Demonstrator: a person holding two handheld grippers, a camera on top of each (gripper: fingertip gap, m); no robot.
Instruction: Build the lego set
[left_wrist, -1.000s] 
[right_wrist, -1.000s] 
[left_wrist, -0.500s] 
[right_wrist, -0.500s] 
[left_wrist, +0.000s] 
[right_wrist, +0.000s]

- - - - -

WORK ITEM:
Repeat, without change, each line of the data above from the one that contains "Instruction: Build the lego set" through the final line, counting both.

RESPONSE:
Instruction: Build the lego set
[left_wrist, -1.000s] 
[right_wrist, -1.000s] 
[left_wrist, -0.500s] 
[right_wrist, -0.500s] 
[left_wrist, +0.000s] 
[right_wrist, +0.000s]

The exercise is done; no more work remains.